Food Safety Tips
In the case of an electrical outage, it is important to take careful precautions to ensure food safety. The risk of food poisoning is heightened when refrigerators and ovens are inoperable. Discard any food that has been at room temperature for two hours or more, and any food that has an unusual odor, color or texture.
Remember, “When in doubt, throw it out!”
You can practice safe food handling and prevent food-borne illness by following simple steps:
- Always keep a thermometer in your refrigerator. The temperature should read 41 F or below. Eggs and other foods need to be stored in 41 F or slightly below. Do not eat foods that may have spoiled.
- If the power is out for longer than 4 hours, use dry ice. 25 pounds of dry ice will keep a ten cubic foot freezer below freezing for 3-4 days. Handle dry ice with care and wear dry heavy gloves to avoid injury.

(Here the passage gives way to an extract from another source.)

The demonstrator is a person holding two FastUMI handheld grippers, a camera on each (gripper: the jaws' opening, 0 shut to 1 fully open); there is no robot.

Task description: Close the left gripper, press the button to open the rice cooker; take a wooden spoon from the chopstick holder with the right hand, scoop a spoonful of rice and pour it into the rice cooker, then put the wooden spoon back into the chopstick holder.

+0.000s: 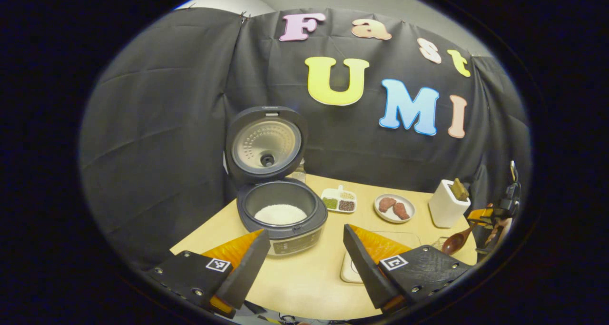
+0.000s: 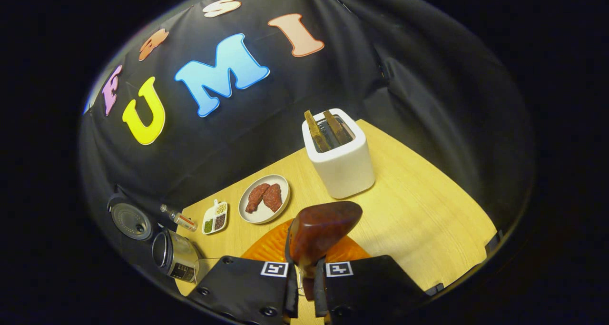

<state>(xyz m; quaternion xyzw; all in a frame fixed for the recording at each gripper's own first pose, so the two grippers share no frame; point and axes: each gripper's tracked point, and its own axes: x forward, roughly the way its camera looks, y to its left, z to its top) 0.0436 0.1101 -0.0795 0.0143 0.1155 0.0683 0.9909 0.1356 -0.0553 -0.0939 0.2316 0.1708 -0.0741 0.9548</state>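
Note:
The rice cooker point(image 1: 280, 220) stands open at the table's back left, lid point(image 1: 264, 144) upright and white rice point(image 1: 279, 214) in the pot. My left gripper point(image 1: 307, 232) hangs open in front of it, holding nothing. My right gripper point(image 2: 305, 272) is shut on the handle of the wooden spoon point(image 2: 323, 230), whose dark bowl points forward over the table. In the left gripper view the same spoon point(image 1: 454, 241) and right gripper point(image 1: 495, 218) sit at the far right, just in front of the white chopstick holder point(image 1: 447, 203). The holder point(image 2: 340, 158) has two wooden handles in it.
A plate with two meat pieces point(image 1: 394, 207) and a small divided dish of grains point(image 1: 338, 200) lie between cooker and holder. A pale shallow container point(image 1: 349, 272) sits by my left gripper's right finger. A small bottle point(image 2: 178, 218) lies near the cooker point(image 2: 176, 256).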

- A full cooler or freezer will maintain its cold temperatures longer than one that is partially filled, so it is important to pack plenty of extra ice or freezer packs to insure a constant cold temperature.
- Fight cross-contamination, which is the transfer of harmful bacteria to food from other foods, cutting boards or utensils. Never place any type of food on a plate that previously held raw meat, poultry or seafood.
- Use a meat thermometer to ensure that food reaches a safe internal temperature.